Nike ikinci el satış pazarını yok etmek isterse bunu yarın yapabilir, yapması gereken tek şey daha fazla sneaker üretmek olacak. Ama ne biz bunu yapmalarını isteriz ne de bu onların çıkarına olur. Çünkü her isteyene bir iPhone satacak olan Apple’ın aksine, Nike yalnızca 200 dolarlık spor ayakkabılar satarak para kazanmıyor. Bu ayakkabıların dışında milyonlarca insana 60 dolarlık milyonlarca ayakkabı satıyorlar. Bu işin pazarlamasını, reklamını, halkla ilişkilerini ve marka değerini oluşturan ve Nike’ın milyonlarca 60$’lık ayakkabı satmasını sağlayanlar ise sneakerheadler.

Pazarlama. Daha önce eşi benzeri görülmemiş, hiçbir ders kitabında yazmayan bir pazarlama. Nike yıllardır abartılı reklamlarla bu suni piyasayı muazzam bir seviyeye getirmiş durumda. İki yılda bir haberlerde gördüğünüz o çılgın iPhone kuyrukları var ya? Nike kuyrukları 104 kat daha sık oluyor. Yani kuralları Nike belirliyor. Bunu arz ve dağıtımı kontrol ederek yapıyor.

instagram.001

Ama bir çift perakende satış ağından çıktığında artık Vahşi Doğa’da. Bu büyüklükte yasal ve denetimsiz çok az pazar var, eğer varsa. Yani Nike kesinlikle borsa değil, aslına bakarsanız merkezi bir borsa yok. Mobil marketler, aracı mağazalar ve aktif fiziki mağazalar, sneaker fuarları, ikinci el siteleri, Facebook, Instagram ve Twitter… Kısacası sneaker tutkunlarının iletişime geçtiği her yerde ayakkabı alınıp satılıyor.

Ama bu verimli piyasa, şeffaflık ve dahası bazen orijinalliğin bile olmaması demek. Hisselerin böyle alındığını hayal edebiliyor musunuz? Ya Apple hissesi almanın yolu çevrimiçi ve çevrimdışı 100’den fazla yeri aramak olsaydı, buna sokakta yürürken üzerinde biraz Apple hissesi bulunan birine rastlamayı umut etmek de dahil. Kimin en iyi fiyatı verdiğini bilmeden, hatta baktığınız hissenin gerçekliğinden emin olmadan. Bu büyük olasılıkla “Nasıl yani ya?” demenize sebep olacaktır.

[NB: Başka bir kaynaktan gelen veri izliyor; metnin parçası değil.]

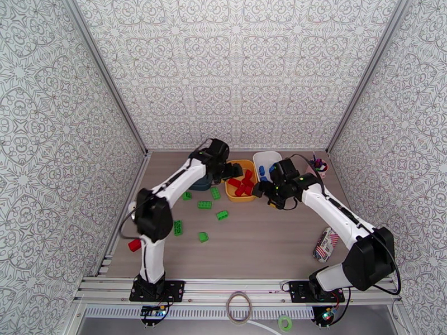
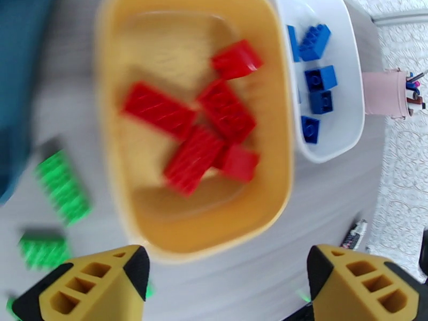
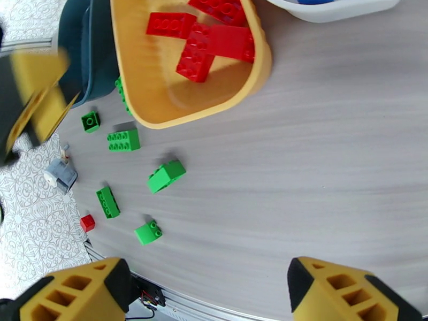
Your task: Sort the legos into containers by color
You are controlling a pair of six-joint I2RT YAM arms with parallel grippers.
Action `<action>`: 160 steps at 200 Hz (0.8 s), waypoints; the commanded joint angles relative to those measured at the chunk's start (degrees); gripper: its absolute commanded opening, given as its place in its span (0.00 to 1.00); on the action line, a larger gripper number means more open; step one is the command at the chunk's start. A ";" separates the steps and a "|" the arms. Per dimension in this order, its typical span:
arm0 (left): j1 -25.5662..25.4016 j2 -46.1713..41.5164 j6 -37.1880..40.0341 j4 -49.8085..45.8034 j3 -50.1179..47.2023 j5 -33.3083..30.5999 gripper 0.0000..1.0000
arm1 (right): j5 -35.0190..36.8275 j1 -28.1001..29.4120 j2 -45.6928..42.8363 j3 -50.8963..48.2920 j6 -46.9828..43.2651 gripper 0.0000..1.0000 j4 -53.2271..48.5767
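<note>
Left gripper (image 2: 227,274): fingers (image 2: 96,284) spread wide, nothing between them. Yellow tub (image 2: 166,54) at 12 o'clock from the gap, holding six red legos (image 2: 224,111). White tub (image 2: 353,102) at 1 o'clock, touching the yellow one, with blue legos (image 2: 320,78) inside. Teal tub (image 2: 21,76) at 10 o'clock. Two green bricks (image 2: 63,185) on the table at 9–10 o'clock, blurred.

Right gripper (image 3: 208,279): fingers (image 3: 342,292) also wide apart and empty. Five loose green legos (image 3: 167,176) on the table (image 3: 321,156) at 11 o'clock, well apart from the fingertips. One stray red brick (image 3: 87,222) at 10 o'clock near the table edge. The yellow tub is at 12 o'clock.
</note>
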 commanded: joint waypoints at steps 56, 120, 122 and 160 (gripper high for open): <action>5.20 -23.93 -11.92 -12.60 -22.50 -21.11 0.99 | 2.83 13.15 4.37 6.46 -2.28 0.82 -1.79; 22.28 -37.75 -19.87 -20.20 -37.18 -22.79 0.99 | 5.12 22.63 8.47 10.52 -2.50 0.82 -2.88; 23.15 -38.18 -19.96 -20.14 -37.78 -22.63 0.99 | 5.16 22.76 8.51 10.63 -2.50 0.82 -2.99; 41.48 -45.97 -19.17 -16.34 -46.58 -17.18 0.99 | 5.61 24.07 7.44 9.60 -1.98 0.82 -3.26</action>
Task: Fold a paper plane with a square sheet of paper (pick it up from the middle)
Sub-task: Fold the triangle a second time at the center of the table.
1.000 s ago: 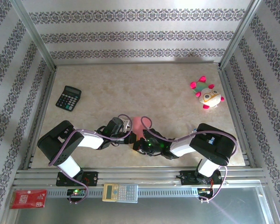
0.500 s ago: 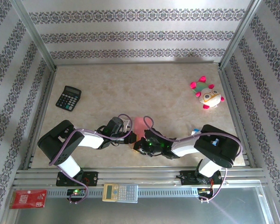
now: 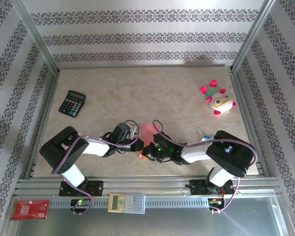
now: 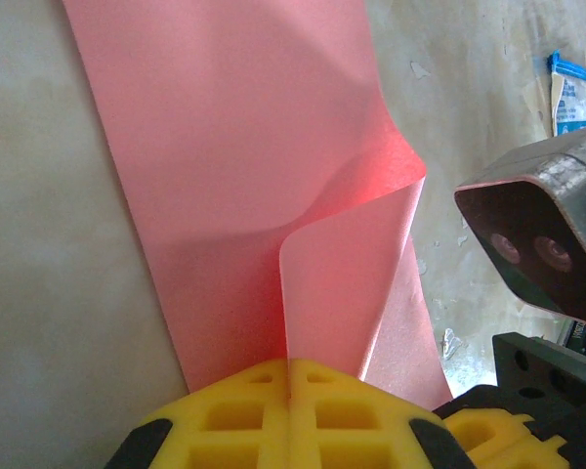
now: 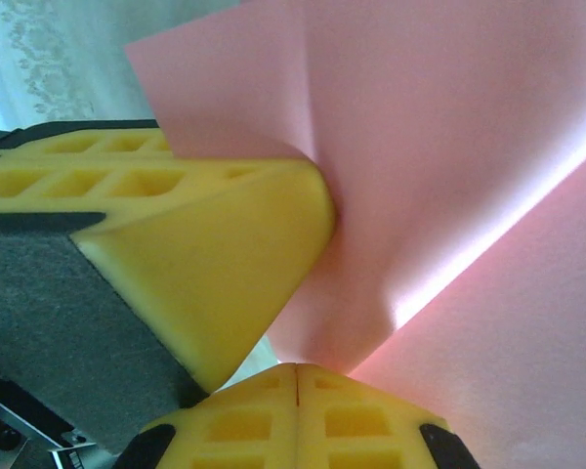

Tabii ki hisseleri böyle satın almıyoruz. Peki ya spor ayakkabılarını da böyle satın almak zorunda olmasak? Ya tam tersi doğruysa ve tam olarak hisseleri aldığımız şekilde spor ayakkabısı alabilseydik? Peki ya bu yalnızca sneaker değil de saat, çanta, kadın ayakkabısı, herhangi bir koleksiyon, sezon veya indirim ürününe benzer herhangi bir ürün olsaydı? Ya ticaret için bir borsa olsaydı? Eşyaların borsası. Sadece çok daha eğitimli ve verimli şekilde satın alma yapmakla kalmayıp aynı zamanda borsadaki tüm karmaşık finansal işlemleri yapabilecektiniz. Bono, opsiyonlar ve vadeli işlemler vs. Belki de eşyaların borsasına yatırım yapmak istersiniz.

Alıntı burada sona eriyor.